Start of Given material

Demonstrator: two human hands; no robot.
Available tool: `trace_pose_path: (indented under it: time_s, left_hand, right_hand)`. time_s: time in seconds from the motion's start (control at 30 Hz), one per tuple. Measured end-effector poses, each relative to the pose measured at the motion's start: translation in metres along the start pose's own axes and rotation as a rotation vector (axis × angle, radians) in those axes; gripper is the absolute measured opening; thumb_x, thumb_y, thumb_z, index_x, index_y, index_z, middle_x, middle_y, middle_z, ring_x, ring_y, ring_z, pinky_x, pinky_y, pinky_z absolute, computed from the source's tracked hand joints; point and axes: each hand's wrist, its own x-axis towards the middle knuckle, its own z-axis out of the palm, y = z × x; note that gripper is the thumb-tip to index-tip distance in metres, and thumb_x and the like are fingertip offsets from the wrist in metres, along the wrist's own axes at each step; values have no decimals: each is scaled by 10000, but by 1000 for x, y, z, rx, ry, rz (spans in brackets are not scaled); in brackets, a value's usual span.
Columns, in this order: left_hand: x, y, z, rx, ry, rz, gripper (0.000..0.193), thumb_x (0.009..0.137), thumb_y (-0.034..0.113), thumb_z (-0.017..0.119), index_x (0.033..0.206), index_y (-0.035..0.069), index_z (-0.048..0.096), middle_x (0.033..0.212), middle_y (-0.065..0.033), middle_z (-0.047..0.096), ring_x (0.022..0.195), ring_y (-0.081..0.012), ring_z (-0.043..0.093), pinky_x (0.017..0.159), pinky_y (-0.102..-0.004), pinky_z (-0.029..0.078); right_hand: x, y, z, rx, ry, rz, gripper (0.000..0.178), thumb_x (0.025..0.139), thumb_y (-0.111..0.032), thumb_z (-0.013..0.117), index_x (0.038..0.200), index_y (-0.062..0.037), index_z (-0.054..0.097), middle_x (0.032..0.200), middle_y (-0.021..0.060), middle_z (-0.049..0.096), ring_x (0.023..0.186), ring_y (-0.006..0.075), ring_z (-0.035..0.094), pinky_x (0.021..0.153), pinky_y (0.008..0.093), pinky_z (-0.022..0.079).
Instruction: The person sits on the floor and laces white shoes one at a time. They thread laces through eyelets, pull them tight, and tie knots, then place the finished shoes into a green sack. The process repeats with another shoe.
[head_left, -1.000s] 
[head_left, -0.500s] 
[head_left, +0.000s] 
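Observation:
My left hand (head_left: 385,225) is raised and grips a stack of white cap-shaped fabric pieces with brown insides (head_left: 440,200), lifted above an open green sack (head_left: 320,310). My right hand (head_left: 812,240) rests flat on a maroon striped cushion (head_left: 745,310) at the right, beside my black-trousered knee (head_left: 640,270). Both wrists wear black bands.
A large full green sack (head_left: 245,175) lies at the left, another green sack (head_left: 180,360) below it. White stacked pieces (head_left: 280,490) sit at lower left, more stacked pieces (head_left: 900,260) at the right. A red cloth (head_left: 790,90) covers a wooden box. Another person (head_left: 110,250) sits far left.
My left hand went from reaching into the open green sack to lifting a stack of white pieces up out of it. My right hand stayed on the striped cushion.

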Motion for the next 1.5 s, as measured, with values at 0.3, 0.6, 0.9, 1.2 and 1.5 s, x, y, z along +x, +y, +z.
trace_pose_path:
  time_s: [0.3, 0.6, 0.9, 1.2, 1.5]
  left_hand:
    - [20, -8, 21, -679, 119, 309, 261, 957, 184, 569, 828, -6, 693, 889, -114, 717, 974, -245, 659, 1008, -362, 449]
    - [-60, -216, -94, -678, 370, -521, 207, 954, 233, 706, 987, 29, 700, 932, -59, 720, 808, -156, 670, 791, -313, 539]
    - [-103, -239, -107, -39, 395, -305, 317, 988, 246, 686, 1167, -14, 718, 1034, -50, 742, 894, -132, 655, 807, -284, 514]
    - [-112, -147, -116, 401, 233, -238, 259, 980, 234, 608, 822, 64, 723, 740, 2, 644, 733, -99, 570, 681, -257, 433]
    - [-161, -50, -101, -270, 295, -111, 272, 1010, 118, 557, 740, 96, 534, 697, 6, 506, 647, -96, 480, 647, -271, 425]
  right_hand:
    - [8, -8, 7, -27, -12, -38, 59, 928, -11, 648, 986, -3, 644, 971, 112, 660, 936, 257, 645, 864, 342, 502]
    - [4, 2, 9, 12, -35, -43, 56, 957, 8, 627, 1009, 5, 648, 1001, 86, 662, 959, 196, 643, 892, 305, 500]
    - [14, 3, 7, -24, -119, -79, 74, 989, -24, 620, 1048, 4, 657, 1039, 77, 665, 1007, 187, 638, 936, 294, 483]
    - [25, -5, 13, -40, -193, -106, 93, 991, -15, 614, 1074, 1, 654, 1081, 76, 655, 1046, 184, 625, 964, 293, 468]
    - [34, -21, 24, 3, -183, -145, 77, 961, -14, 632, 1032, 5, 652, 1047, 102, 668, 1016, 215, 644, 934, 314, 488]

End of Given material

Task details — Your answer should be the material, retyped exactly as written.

Exercise output —
Demonstrator: two human hands; no robot.
Available tool: `trace_pose_path: (indented under it: time_s, left_hand, right_hand)`. time_s: time in seconds from the motion's start (control at 30 Hz), one per tuple. Measured end-effector poses, each relative to the pose measured at the motion's start: translation in metres along the start pose's own axes and rotation as a rotation vector (axis × angle, radians) in those axes; gripper is the absolute measured opening; thumb_x, thumb_y, thumb_z, index_x, index_y, index_z, middle_x, middle_y, middle_z, ring_x, ring_y, ring_z, pinky_x, pinky_y, pinky_z absolute, computed from the source's tracked hand joints; point and axes: each hand's wrist, its own x-axis towards the middle knuckle, its own z-axis out of the palm, y = z × x; note that gripper is the thumb-tip to index-tip distance in metres, and thumb_x and the like are fingertip offsets from the wrist in metres, along the wrist's own axes at each step; values have no decimals: each is scaled by 10000, but by 1000 for x, y, z, rx, ry, rz (spans in brackets are not scaled); in brackets, a value's usual span.
Columns, in this order: left_hand: x, y, z, rx, ry, rz, gripper (0.000..0.193), thumb_x (0.009..0.137), thumb_y (-0.034..0.113), thumb_z (-0.017..0.119), index_x (0.033..0.206), index_y (-0.035..0.069), index_z (-0.048..0.096), middle_x (0.033..0.212), middle_y (-0.065..0.033), middle_z (-0.047..0.096), ring_x (0.022..0.195), ring_y (-0.081..0.012), ring_z (-0.043..0.093), pinky_x (0.017..0.159), pinky_y (-0.102..-0.004), pinky_z (-0.029..0.078); right_hand: x, y, z, rx, ry, rz, gripper (0.000..0.178), thumb_x (0.025..0.139), thumb_y (-0.111..0.032), thumb_z (-0.013..0.117), index_x (0.038..0.200), index_y (-0.062..0.037), index_z (-0.054..0.097), middle_x (0.032..0.200), middle_y (-0.021..0.060), middle_z (-0.049..0.096), ring_x (0.023..0.186), ring_y (-0.006..0.075), ring_z (-0.035..0.094), pinky_x (0.021..0.153), pinky_y (0.008..0.093), pinky_z (-0.022..0.079).
Instruction: The person sits on the floor and laces white shoes one at a time. They thread laces through eyelets, pull them tight, and tie knots, then place the finished shoes into a green sack. The process repeats with another shoe.
[head_left, -1.000s] 
[head_left, -0.500s] 
[head_left, +0.000s] 
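Observation:
My left hand (head_left: 385,225) is raised and grips a stack of white cap-shaped fabric pieces with brown insides (head_left: 440,200), lifted above an open green sack (head_left: 320,310). My right hand (head_left: 812,240) rests flat on a maroon striped cushion (head_left: 745,310) at the right, beside my black-trousered knee (head_left: 640,270). Both wrists wear black bands.
A large full green sack (head_left: 245,175) lies at the left, another green sack (head_left: 180,360) below it. White stacked pieces (head_left: 280,490) sit at lower left, more stacked pieces (head_left: 900,260) at the right. A red cloth (head_left: 790,90) covers a wooden box. Another person (head_left: 110,250) sits far left.
My left hand went from reaching into the open green sack to lifting a stack of white pieces up out of it. My right hand stayed on the striped cushion.
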
Motion for the next 1.5 s, as measured, with values at 0.3, 0.6, 0.9, 1.2 and 1.5 s, x, y, z along +x, +y, +z.
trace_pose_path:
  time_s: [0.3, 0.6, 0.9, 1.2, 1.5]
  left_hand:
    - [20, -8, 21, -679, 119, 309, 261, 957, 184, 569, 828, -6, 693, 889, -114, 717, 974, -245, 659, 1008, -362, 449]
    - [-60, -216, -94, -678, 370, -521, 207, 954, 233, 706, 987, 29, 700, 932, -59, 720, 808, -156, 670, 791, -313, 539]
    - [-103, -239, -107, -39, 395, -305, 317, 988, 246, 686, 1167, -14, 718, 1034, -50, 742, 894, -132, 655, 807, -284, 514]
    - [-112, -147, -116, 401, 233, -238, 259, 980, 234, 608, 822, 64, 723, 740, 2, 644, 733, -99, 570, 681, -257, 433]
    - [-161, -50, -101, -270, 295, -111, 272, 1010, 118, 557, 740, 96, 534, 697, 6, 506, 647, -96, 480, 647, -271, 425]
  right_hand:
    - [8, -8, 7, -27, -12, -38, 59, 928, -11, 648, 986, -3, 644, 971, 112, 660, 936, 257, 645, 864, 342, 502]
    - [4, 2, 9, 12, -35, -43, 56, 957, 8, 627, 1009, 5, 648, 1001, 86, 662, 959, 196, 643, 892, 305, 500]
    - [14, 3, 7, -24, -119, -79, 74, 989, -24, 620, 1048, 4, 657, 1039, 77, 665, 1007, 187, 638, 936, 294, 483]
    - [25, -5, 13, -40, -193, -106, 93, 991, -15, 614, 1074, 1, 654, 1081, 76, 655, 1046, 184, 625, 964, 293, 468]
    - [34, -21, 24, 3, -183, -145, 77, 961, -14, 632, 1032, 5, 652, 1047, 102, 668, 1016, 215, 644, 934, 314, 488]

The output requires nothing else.